The obtained total electronic energies plus nuclear repulsive energies are compared in
Figure 5 for three combinations of OH/OH, H/OH and H/H on the end of the open ring
of Model A.
Figure 5
: Impact of H/OH replacement on the end of Model A open ring on the total electronic
energy plus nuclear repulsive energies.
As Figure 5 shows, the combination of two OH groups on the ends of the open ring
gives the lowest energy among the three isomers. This notable stabilization is attained
by hydrogen bonding between the two OH groups facing each other across the open
ring as indicated by the dashed line for Model A in Figure 2. In comparison the
difference is significantly small between the other two combinations of H/OH and H/H.
Number of Si-Si bonds per molecule
The impact of the number of Si-Si bonds on total electronic energy plus nuclear
repulsive energies was examined. Structural models based on the partial cage were
prepared for three Si-Si bonds and two S-Si bonds.
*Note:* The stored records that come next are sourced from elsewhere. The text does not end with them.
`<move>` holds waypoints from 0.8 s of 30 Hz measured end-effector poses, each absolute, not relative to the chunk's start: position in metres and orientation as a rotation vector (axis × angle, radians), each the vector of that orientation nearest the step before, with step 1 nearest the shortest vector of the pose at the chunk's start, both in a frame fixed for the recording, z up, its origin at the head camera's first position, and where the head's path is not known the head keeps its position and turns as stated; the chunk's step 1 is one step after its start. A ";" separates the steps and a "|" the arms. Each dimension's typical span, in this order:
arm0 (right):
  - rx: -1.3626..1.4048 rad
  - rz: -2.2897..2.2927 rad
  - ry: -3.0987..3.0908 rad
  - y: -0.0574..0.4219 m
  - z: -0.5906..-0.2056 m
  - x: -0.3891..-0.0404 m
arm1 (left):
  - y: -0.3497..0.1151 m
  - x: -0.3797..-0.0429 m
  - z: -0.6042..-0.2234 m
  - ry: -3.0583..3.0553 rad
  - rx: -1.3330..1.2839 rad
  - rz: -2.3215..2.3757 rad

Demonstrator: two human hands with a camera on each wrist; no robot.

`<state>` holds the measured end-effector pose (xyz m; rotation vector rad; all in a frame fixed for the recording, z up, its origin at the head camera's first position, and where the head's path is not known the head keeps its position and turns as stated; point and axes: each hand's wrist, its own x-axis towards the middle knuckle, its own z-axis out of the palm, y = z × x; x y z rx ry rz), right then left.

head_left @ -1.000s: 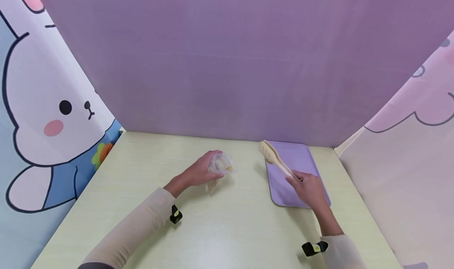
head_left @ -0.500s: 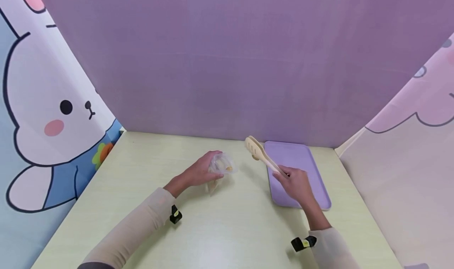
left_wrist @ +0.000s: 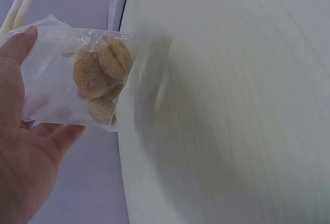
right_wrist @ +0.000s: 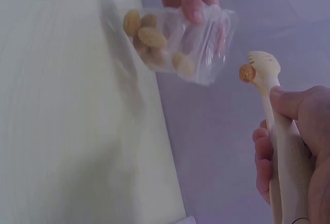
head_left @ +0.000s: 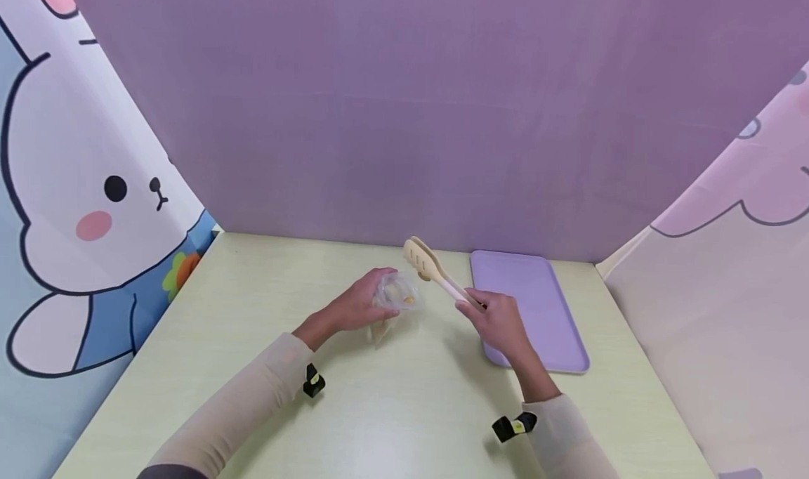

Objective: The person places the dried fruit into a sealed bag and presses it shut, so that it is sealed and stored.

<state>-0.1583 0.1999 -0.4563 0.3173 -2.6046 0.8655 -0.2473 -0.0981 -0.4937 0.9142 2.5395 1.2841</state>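
Observation:
My left hand [head_left: 359, 303] holds a clear plastic zip bag [left_wrist: 49, 74] by its upper part, thumb on one side and fingers on the other. Several walnuts [left_wrist: 98, 69] lie in the bottom of the bag, close over the table. In my right hand [head_left: 503, 322] is a pair of cream-coloured tongs [head_left: 445, 281], gripped by the handles. Between the tongs' slotted heads sits one walnut [right_wrist: 247, 73], as the right wrist view shows. The tong heads are just to the right of the bag's mouth, level with it and a short distance away.
A shallow purple tray [head_left: 537, 310] lies at the right of the pale wooden table [head_left: 392, 409], partly behind my right hand. A purple panel [head_left: 404, 114] rises along the table's back edge. Printed cartoon panels [head_left: 69, 184] stand at both sides.
My right hand has carried the tongs and the walnut leftward, from over the tray to beside the bag. The left hand and the bag have stayed in place.

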 end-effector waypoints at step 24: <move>0.248 0.979 -2.695 0.171 -0.448 -0.160 | -0.097 -0.245 -0.490 2.494 0.905 1.333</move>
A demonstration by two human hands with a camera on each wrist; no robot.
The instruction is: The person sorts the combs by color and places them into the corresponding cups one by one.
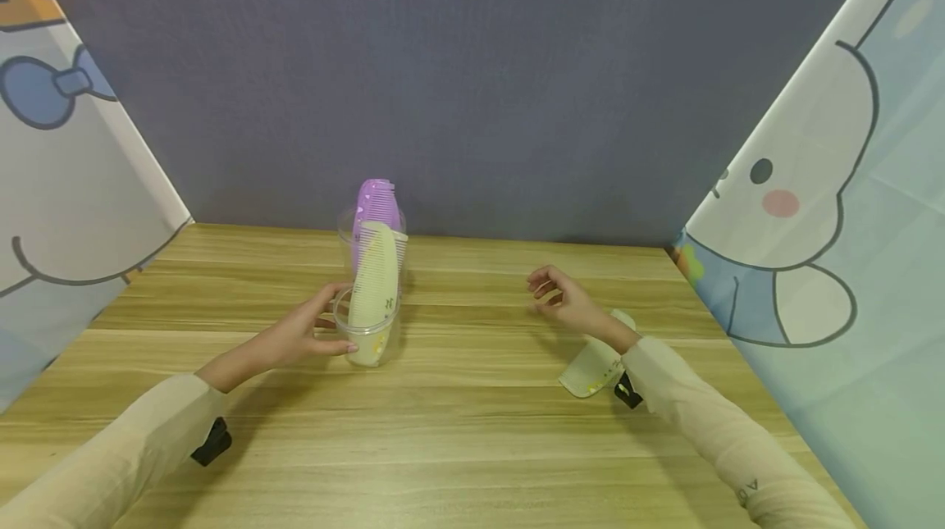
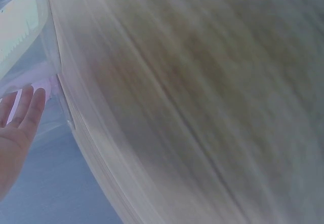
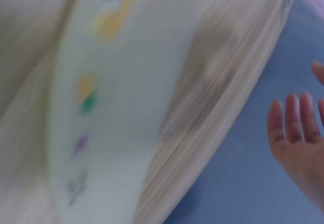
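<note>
My left hand (image 1: 306, 336) grips the side of a near clear plastic cup (image 1: 341, 312), thumb at its front and fingers toward its back. A pale yellow-green comb (image 1: 376, 266) stands upright in this cup, with small printed marks near its lower part. Right behind, a second clear cup (image 1: 344, 225) holds a purple comb (image 1: 375, 199) with its teeth facing right. Under my right wrist another pale comb (image 1: 591, 369) lies flat on the table, partly covered by the forearm. My right hand (image 1: 564, 299) hovers past that comb, fingers loosely bent around nothing.
The wood-grain table (image 1: 458, 430) ends at a dark grey upright panel (image 1: 472, 86) behind the cups. Cartoon-printed cloths (image 1: 812, 184) slope along both sides. A black wrist mount (image 1: 212, 443) sits under the left sleeve.
</note>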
They were optimized again by the
same method. The results of the optimization are given in Figure 6. The hydrogen
bond is formed between the two OH groups on the end of the open ring for both three
and two S-Si bond models as indicated by the dashed line. The position of the hydrogen
bond in those isomers is configurationally equivalent to the one in Model A.
The model of three Si-Si bonds, a stereoisomer of the models with four Si-Si bonds, is
named Model G for the further study.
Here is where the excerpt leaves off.